Scale & datasets¶
The detector and scene layers are accurate; phase 1.6 makes them fast and bulk.
This guide covers the four scale features: the float32 fast path, vectorised
multi-source rendering, the dataset raw+truth generator, and the getframes
command-line interface. Everything here is additive — the exact float64 path is
unchanged and remains the default.
The float32 fast path¶
Pass precision="float32" when you build a Camera to run the whole signal chain
— and each frame's ground truth — in single precision.

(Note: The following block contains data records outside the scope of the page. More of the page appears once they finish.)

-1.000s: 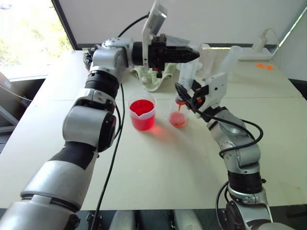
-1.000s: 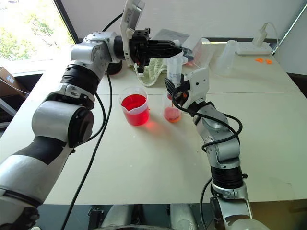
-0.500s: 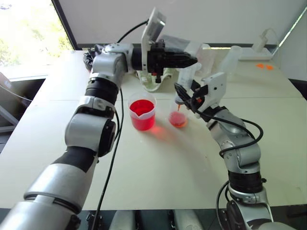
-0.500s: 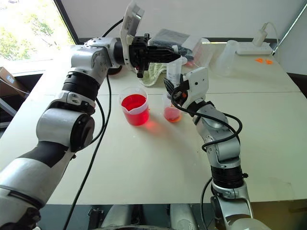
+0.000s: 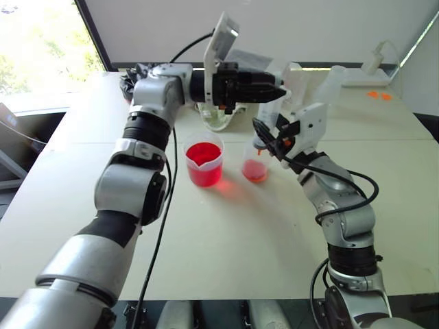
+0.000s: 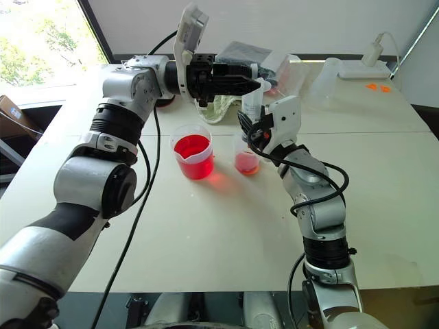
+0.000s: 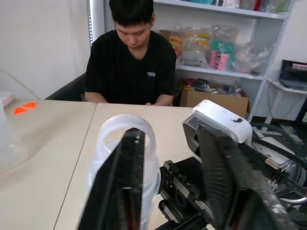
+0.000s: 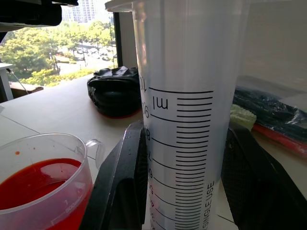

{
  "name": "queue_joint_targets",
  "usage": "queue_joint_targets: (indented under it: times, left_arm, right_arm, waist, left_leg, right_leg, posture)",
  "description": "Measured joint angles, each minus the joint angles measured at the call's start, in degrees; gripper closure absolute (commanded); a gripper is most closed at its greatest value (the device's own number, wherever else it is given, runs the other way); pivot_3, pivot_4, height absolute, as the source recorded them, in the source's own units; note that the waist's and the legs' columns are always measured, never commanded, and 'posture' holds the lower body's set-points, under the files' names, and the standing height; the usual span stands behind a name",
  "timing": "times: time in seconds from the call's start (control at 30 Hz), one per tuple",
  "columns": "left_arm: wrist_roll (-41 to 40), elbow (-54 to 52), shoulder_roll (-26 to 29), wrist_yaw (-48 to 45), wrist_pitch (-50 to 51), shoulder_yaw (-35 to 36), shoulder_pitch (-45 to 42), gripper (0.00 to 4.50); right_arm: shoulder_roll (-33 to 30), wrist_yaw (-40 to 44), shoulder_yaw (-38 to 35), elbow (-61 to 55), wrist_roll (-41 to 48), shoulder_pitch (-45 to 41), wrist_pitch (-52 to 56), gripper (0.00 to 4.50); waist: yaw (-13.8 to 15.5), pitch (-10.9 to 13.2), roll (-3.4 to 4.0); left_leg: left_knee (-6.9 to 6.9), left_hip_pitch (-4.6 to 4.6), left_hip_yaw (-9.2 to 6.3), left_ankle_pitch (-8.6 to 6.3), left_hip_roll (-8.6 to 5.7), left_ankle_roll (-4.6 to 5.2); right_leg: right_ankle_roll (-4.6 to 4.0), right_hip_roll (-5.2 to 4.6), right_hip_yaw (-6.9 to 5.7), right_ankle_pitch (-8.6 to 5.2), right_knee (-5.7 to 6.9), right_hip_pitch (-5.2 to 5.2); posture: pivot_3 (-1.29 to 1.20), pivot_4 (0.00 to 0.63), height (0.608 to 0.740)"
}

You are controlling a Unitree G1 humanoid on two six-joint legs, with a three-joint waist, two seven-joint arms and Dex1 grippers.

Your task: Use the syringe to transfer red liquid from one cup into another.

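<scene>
Syringe point(image 8: 184, 120) barrel of clear, smooth plastic with black printed graduation lines stands upright in our right hand point(image 6: 251, 130), whose two black ribbed fingers point(image 8: 122, 182) are clenched on it from either side. Its small orange-red tip hangs just above the narrower clear cup point(image 5: 255, 164), a plain-rimmed plastic tumbler with a shallow pool of translucent red liquid point(image 6: 245, 163) at the bottom. At the top of the barrel the white ring of the plunger point(image 7: 125, 136) sits between the two fingers of our left hand point(image 5: 278, 88); those fingers stand parted on either side of the ring, and we cannot tell whether they touch it.

To the left of the narrow cup, just beside it on the pale matte surface point(image 5: 226, 240), stands the wider beaker point(image 5: 203, 159), clear plastic with a flared rim and a pour spout, looking deep red. Beyond the cups lies a crumpled greenish cloth point(image 6: 221, 106), and a black rounded bundle point(image 8: 115, 93) rests at the far left. A person in a black shirt point(image 7: 132, 64) sits at the right end of the surface.
</scene>
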Motion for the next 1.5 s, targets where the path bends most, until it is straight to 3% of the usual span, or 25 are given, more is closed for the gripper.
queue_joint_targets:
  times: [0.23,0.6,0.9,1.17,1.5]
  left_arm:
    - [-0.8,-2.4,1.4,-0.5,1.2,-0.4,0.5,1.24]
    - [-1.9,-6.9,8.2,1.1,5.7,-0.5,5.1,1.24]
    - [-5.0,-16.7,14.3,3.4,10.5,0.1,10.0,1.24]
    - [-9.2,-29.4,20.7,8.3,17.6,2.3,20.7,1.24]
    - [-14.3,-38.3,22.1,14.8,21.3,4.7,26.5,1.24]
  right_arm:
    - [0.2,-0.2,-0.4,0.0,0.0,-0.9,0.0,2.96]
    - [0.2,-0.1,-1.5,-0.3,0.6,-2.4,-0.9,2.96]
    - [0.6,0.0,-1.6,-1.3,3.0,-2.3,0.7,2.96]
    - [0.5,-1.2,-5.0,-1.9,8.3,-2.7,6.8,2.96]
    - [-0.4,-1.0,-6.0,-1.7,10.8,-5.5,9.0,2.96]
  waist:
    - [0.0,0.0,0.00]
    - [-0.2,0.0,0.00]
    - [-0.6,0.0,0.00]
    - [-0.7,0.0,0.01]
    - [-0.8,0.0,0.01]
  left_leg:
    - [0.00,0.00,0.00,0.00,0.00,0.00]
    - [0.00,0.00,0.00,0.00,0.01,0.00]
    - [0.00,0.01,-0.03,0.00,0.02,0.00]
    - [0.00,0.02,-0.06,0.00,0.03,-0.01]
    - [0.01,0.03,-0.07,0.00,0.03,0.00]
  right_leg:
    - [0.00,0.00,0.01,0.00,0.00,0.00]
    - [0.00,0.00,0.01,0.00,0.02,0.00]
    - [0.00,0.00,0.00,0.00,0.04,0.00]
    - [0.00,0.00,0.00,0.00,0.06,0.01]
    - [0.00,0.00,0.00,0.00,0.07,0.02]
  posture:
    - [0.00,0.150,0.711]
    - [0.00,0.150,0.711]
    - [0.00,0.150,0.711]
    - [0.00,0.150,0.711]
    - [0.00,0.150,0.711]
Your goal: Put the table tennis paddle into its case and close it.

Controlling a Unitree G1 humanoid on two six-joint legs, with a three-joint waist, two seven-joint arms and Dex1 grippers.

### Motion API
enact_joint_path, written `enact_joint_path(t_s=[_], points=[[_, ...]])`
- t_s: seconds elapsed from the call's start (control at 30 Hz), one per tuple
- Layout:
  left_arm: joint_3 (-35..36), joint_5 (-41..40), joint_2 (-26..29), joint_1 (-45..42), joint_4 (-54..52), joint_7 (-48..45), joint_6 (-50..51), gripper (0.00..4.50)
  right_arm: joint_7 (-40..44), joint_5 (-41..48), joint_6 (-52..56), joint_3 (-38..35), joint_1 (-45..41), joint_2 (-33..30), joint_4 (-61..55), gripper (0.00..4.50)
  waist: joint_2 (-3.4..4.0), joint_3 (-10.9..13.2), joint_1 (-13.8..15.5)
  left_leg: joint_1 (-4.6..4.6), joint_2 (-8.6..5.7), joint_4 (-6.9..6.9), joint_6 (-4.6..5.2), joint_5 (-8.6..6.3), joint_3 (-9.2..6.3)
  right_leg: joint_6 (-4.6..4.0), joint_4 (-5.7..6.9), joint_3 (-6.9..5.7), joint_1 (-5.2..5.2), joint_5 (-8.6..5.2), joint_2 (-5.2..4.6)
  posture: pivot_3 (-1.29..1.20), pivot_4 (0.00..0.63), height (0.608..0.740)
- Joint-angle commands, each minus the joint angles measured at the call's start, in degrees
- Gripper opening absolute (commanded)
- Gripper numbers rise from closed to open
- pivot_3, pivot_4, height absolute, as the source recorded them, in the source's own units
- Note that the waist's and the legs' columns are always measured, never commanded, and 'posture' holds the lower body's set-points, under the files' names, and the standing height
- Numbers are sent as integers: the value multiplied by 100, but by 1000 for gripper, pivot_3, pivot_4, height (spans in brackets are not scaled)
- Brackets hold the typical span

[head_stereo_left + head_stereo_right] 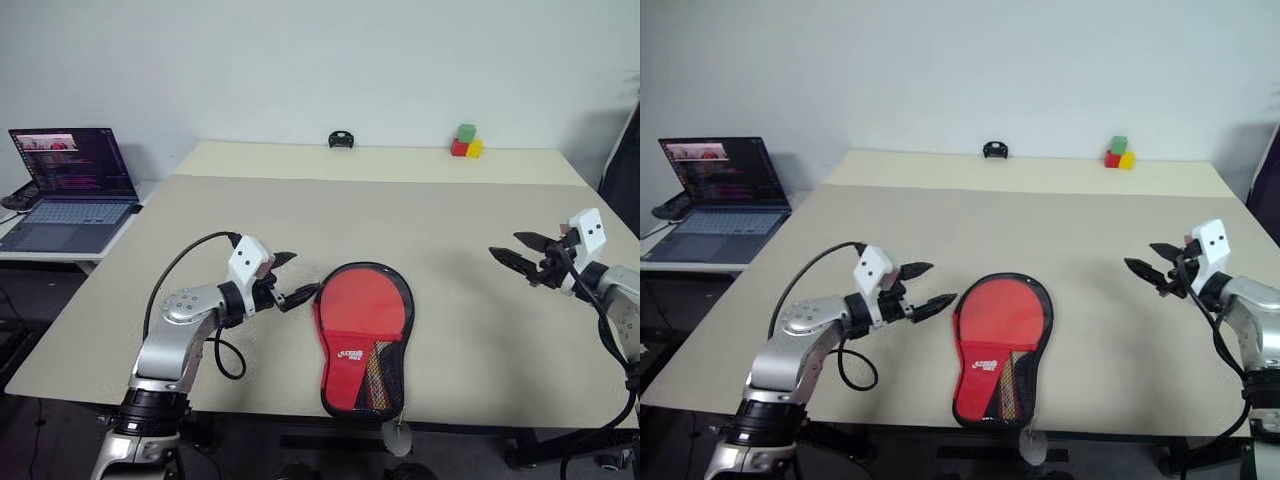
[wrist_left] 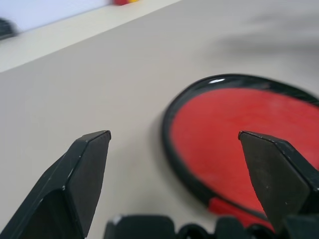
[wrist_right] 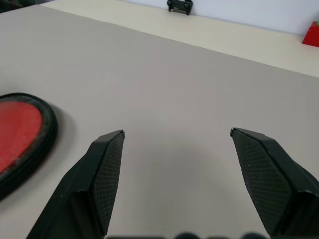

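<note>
Grippers came first in the scene: the left gripper (image 1: 292, 278) hovered left of centre in the head view, its two black fingers (image 2: 84, 174) spread wide and holding nothing, their tips just beside the left edge of the case (image 1: 362, 338). The right gripper (image 1: 520, 252) hung at the right of the frame, well apart from the case, with its fingers (image 3: 102, 179) also spread and nothing between them.

The case lay flat on the beige table (image 1: 300, 210) at lower centre, near the front edge, its round end toward the far wall and its narrow end toward the bottom of the frame. Its red top carried white lettering, a black mesh pocket sat on the narrow part, and a black zipper edge ran round the outline. Whether the table tennis paddle lay inside could not be told.

An open laptop (image 1: 70, 185) stood on a side table at the left. A small black object (image 1: 341, 139) and a stack of green, red and yellow blocks (image 1: 466, 142) sat by the wall at upper centre and upper right.
</note>
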Motion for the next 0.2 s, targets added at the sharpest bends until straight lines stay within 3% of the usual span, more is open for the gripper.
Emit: enact_joint_path(t_s=[0.03,0.2], points=[[19,136,103,4,73,175,-321,4500,3,-95,-129,-183,38,-81,-210,3712,0,0,-5,0,0,-1,0,0,0,0,-1,0,0,0,0,0,150,740],[-1,159,-30,-57,294,374,-454,4500,56,-321,-131,-12,-75,-43,97,3712,3,2,-9,0,1,-3,-1,0,3,0,-1,2,-1,0,-1,0,150,740]])
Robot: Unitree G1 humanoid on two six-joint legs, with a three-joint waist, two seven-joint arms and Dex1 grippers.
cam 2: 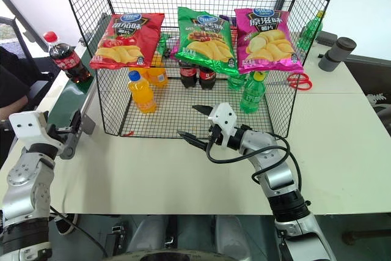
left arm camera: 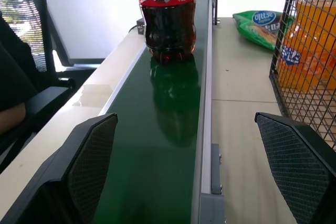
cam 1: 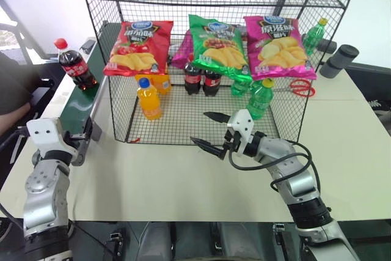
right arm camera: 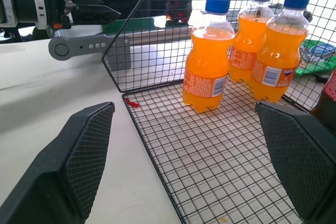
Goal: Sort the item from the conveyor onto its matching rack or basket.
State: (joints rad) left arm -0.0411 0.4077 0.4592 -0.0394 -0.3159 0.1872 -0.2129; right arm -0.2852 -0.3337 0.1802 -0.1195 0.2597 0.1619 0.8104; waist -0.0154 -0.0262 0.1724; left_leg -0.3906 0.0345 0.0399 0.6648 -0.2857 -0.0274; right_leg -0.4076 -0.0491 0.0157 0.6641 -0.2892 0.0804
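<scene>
1. Left gripper [cam 1: 82, 140] of mine sits at the near end of the conveyor [cam 1: 76, 109], fingers spread apart and empty. From the head camera, the cola bottle [cam 1: 74, 65] stands upright further along the belt, well apart from me. My right gripper [cam 1: 211, 131] hangs spread wide and empty in front of the wire rack [cam 1: 208, 117]. In the rack I count three chip bags, two colas, green bottles (two clearly), and orange sodas.
2. Left wrist camera: the cola bottle [left arm camera: 168, 17] stands dead ahead on the green belt, between my two fingers' lines. I judge it light, stiff and smooth, likely slippery; I would grip it around the labelled middle.
3. Right wrist camera: three orange soda bottles [right arm camera: 206, 56] stand together on the mesh floor.
</scene>
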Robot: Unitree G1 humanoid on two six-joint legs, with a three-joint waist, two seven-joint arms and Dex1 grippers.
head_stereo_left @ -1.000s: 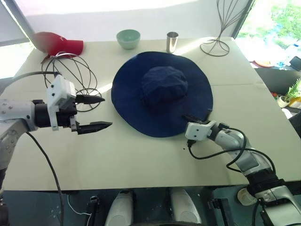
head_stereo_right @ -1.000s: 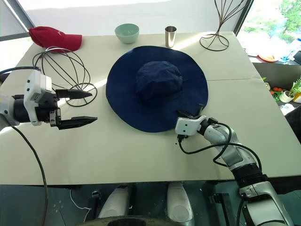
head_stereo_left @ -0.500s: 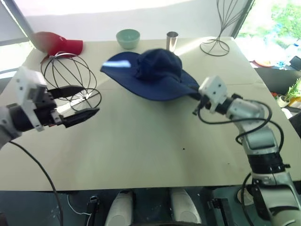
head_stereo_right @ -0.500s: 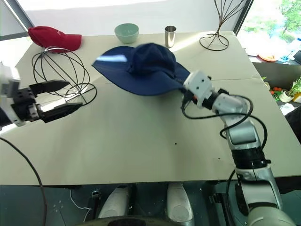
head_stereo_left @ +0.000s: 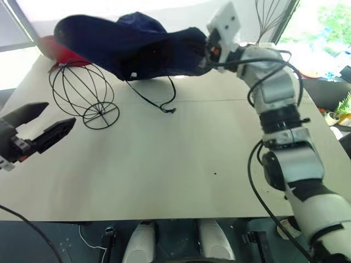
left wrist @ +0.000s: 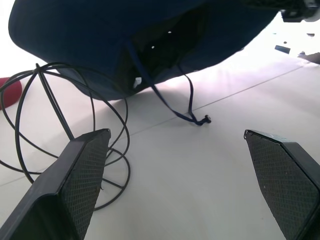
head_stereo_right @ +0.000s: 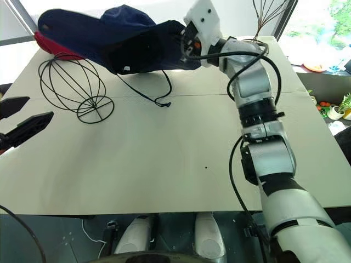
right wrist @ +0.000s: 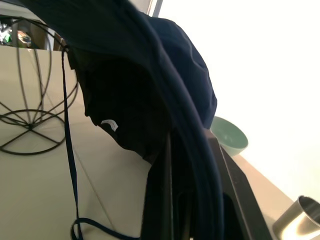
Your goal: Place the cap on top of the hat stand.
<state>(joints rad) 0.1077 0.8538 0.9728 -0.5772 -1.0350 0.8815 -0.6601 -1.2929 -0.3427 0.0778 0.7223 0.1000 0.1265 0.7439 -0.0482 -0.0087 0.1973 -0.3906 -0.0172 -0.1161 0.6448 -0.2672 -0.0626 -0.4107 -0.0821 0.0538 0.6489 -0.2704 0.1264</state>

That halves the memory of
the per-pixel arrays, which matters for large detectors and when you are generating
thousands of frames:
import getframes as gf
cam = gf.Camera.from_preset("zwo_asi2600mm", precision="float32")
frame = cam.expose(photon_rate=200.0, exposure=30.0, seed=0)
frame.dtype # uint32 — the digitised ADU stay exact integers
frame.truth.mean_electrons.dtype # float32 — the floating-point truth is light
Only the floating-point arrays change; the digitised ADU are integer counts either
way. The result matches the float64 path to single-precision tolerance. If you
call the scene or noise layers directly, the same control is a dtype /
float_dtype argument:
rate_map = scene.photon_rate_map(dtype="float32") # f32 photons/s/pixel map
Vectorised catalog rendering¶
A Catalog of many stars no longer loops in
Python. GaussianPSF deposits the whole catalog
in one batched, memory-chunked NumPy expression — pixel-for-pixel identical to the
per-source path, just far faster for crowded fields:
import numpy as np
import getframes as gf
rng = np.random.default_rng(0)
n = 100_000
table = {"x": rng.uniform(0, 2048, n), "y": rng.uniform(0, 2048, n),
"mag": rng.uniform(16, 23, n)}
scene = gf.Scene(
shape=(2048, 2048),
optics=gf.Telescope(4.0, 0.2, throughput=0.4, band=gf.Bandpass.ab("g")),
psf=gf.GaussianPSF(fwhm_arcsec=0.7),
sources=[gf.Catalog.from_table(table, magnitude="mag", x="x", y="y")],
)
rate = scene.photon_rate_map() # 10^5 stars, no Python per-star loop
Other PSFs fall back to a per-source loop automatically (via
PSF.add_sources), so this is purely a speed-up where it applies.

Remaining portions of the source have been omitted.